According to the research, when we conclude an interaction, we immediately start evaluating ourselves. The study found that “people tend to compare themselves unfavorably with their ideal version of themselves…ruminate about the worst possible outcomes…and focus on the things they need to fix for next time.” 

If we were to set this scenario at the workplace, you might think you came off as less informed about a project than you are, or that you seemed smug about your accomplishments, or worry that you blathered on about an unimportant detail. 

It’s hard for us to see that others don’t have this same perspective on our faults, Boothby et al wrote. What we must remember is that not only are the people we meet not comparing us to an ideal, but they’re likely also cataloging their own perceived shortcomings. 

Curious about the liking gap in the workplace and team interactions specifically, researchers performed a follow-up study. It confirmed that not only does the liking gap exist within organizations and teams, but it was, “strongly related to a range of important interpersonal, team and job-level outcomes.” These included a person’s willingness to ask for help and their comfort in communicating openly and honestly, which impact a person’s job satisfaction and effectiveness in their role. The study’s authors wrote, “The liking gap predicts important workplace outcomes... If only people knew, then, how positively their teammates actually felt about them, they might communicate better, feel more included on their teams, and be happier overall with their jobs.”

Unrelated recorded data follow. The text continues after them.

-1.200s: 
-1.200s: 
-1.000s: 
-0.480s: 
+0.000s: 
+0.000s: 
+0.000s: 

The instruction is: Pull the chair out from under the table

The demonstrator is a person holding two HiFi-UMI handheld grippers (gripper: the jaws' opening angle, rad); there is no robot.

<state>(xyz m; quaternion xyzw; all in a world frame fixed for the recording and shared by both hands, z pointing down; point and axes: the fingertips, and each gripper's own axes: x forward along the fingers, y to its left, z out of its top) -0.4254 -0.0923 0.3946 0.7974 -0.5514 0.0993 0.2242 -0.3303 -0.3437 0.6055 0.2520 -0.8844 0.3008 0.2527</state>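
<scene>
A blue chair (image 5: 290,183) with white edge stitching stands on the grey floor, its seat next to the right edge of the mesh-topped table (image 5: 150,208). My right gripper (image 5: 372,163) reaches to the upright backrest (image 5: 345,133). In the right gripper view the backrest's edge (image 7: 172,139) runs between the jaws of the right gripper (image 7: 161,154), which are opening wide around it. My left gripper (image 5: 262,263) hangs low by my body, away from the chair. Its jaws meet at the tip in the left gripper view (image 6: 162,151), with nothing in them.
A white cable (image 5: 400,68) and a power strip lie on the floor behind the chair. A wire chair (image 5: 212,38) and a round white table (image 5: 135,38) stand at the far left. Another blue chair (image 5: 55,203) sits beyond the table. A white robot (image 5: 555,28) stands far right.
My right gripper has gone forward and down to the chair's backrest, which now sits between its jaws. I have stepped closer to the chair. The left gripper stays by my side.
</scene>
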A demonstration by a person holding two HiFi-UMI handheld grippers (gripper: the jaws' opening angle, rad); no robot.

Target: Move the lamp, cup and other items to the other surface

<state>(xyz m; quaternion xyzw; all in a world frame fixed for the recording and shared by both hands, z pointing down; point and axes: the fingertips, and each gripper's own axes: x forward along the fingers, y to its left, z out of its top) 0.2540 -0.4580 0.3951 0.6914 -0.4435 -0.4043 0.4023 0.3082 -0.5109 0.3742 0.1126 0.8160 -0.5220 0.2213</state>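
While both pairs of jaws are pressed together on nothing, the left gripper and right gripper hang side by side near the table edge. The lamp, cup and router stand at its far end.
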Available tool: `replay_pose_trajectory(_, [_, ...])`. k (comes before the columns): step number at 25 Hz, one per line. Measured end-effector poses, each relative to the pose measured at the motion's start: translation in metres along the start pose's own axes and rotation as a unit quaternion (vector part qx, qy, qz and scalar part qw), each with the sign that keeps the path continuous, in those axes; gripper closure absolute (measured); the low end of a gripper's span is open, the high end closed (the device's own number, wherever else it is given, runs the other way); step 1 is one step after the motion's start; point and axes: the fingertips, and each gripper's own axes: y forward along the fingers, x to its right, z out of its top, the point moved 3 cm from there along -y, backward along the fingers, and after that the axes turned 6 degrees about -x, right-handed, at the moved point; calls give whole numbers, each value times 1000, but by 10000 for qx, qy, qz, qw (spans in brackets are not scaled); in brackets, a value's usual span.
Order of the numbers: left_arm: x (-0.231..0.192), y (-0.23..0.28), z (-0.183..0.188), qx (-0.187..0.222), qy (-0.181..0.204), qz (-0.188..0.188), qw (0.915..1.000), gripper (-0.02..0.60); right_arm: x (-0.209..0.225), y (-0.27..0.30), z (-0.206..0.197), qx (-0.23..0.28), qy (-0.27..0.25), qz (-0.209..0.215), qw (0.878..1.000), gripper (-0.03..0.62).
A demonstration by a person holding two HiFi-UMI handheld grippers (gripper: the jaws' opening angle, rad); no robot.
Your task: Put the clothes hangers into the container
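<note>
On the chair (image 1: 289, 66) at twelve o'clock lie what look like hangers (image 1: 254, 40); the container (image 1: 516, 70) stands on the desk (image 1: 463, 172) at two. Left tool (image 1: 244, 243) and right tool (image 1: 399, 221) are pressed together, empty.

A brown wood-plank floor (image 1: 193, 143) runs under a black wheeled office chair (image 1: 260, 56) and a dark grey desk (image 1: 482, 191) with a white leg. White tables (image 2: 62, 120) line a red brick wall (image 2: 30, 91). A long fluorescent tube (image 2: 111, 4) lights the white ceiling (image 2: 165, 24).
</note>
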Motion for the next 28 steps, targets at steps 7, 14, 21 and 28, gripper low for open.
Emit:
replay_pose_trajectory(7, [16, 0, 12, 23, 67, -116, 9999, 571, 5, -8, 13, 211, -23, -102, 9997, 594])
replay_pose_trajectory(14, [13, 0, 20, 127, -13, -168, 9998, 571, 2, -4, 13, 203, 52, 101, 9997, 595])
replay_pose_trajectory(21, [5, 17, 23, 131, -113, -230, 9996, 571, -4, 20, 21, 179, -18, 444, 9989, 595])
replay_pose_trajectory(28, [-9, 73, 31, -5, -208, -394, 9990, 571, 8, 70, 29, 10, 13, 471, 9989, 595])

Easing the Effects of the Liking Gap 

Which brings us to the “even-better” news promised earlier: Your awareness of the liking gap is a powerful tool. 

By giving yourself a pass on perfection and opting not to fixate on your flaws or slips, you can rest-assured that your first impression (or early impression) was, in all likelihood, good enough. In addition to this info making you feel more confident, you can use it to develop relationships more effectively. 

In an interview with CNBC, Boothby suggested easing the effects of the liking gap in the workplace by taking action. If you appreciated your co-worker’s conversation over a coffee, or you enjoyed meeting someone at a networking event, don’t wait for them—reach out!  They too are likely underestimating how much you enjoyed the meeting and are hesitating on a next step because they feel vulnerable. 

Your actions don’t have to correspond to a special occasion, either. If you enjoy working with someone or a group of people, tell them directly. Providing them with clear indicators that you appreciate their company and work, and you wish to continue developing the relationship, will make them feel seen.

Furthermore, during future interactions, try being more attuned to your partners, rather than fixated on your own perceived flaws. First, consider the signals that they are sending: Are they nodding? Smiling? Are they appearing open or physically closed off? What indirect signs are they providing about how they’re perceiving you or the conversation? Second, make sure you approach the conversation with genuine curiosity and interest.  

Boothby, as a guest on The Hidden Brain podcast, described the power of asking follow-up questions in conversation. She said, “The research on social anxiety shows that if you go into a conversation with the goal of learning as much about your partner as possible, that shifts your attention from being focused on your own thoughts and what you might be doing wrong, toward being focused on your conversation partner.” 

Understanding the liking gap—and actively closing it for others—makes for more meaningful connections.